3 września 2018 weszła w życie uchwalona 5 lipca 2018 roku nowelizacja ustawy o transporcie drogowym oraz niektórych innych ustaw.
Nowelizacja wprowadziła nowy taryfikator dla kierowców, przedsiębiorców i osób zarządzających transportem oraz zmieniła zasady dotyczące nakładania tychże kar.
Będzie to miało ogromny wpływ na praktykowany w branży zwyczaj „użyczania certyfikatów kompetencji zawodowych”.
Zgodnie z przepisami ustawy z 6 września 2001 r. o transporcie drogowym (Dz.U. 2001 nr 125 poz. 1371), certyfikat kompetencji zawodowych przewoźnika w transporcie drogowym rzeczy jest warunkiem uzyskania licencji spedycyjnej, krajowego zezwolenia na przewóz rzeczy oraz wspólnotowej licencji na transport drogowy rzeczy.
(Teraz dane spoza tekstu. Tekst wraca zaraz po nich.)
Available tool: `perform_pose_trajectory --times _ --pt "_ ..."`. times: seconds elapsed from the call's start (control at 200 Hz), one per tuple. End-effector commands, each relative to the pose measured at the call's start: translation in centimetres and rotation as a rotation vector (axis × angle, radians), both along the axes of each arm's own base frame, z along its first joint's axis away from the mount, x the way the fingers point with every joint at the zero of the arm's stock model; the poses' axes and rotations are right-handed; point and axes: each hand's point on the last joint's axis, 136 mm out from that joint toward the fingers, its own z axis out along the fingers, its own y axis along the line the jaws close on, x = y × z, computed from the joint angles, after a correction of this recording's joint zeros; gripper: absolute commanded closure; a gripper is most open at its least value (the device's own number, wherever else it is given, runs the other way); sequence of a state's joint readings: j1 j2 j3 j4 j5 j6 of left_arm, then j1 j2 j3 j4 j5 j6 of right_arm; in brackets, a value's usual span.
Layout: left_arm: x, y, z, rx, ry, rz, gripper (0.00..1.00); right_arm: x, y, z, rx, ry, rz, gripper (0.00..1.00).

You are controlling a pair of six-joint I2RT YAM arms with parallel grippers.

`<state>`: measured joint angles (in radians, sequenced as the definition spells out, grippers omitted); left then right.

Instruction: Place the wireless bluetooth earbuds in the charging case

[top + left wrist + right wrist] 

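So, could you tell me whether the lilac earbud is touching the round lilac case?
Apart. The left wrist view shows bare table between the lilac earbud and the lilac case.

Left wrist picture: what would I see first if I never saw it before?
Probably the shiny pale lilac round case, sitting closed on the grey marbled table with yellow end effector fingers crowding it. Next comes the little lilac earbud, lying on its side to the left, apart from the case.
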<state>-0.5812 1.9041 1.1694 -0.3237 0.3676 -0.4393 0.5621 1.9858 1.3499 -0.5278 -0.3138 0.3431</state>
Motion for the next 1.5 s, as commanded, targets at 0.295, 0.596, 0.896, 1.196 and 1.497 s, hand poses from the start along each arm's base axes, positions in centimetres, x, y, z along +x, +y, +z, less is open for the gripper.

Certyfikat kompetencji zawodowych można otrzymać dzięki zdaniu egzaminu organizowanego przez jedyną uprawnioną w Polsce jednostkę do przeprowadzania takiego egzaminu- Instytut Transportu Samochodowego.
Nikły związek zarządzającego transportem z firmą
Niestety, jak to często bywa – świetny pierwotnie pomysł uległ stopniowej degeneracji na skutek nagminnego stosowania przez przewoźników pewnego kruczka prawnego zawartego w art. 7 c ustawy o transporcie drogowym. Chodzi mianowicie o zapis:
Mikroprzedsiębiorca w rozumieniu ustawy z dnia 6 marca 2018 r. – Prawo przedsiębiorców może, bez wyznaczania zarządzającego transportem spełniającego warunki,
o których mowa w art. 4 ust. 1 rozporządzenia (WE) nr 1071/2009, w drodze umowy wyznaczyć osobę fizyczną uprawnioną do wykonywania zadań zarządzającego transportem w jego imieniu,
jeżeli osoba ta spełnia warunki, o których mowa w art. 4 ust. 2 rozporządzenia (WE) nr 1071/2009.”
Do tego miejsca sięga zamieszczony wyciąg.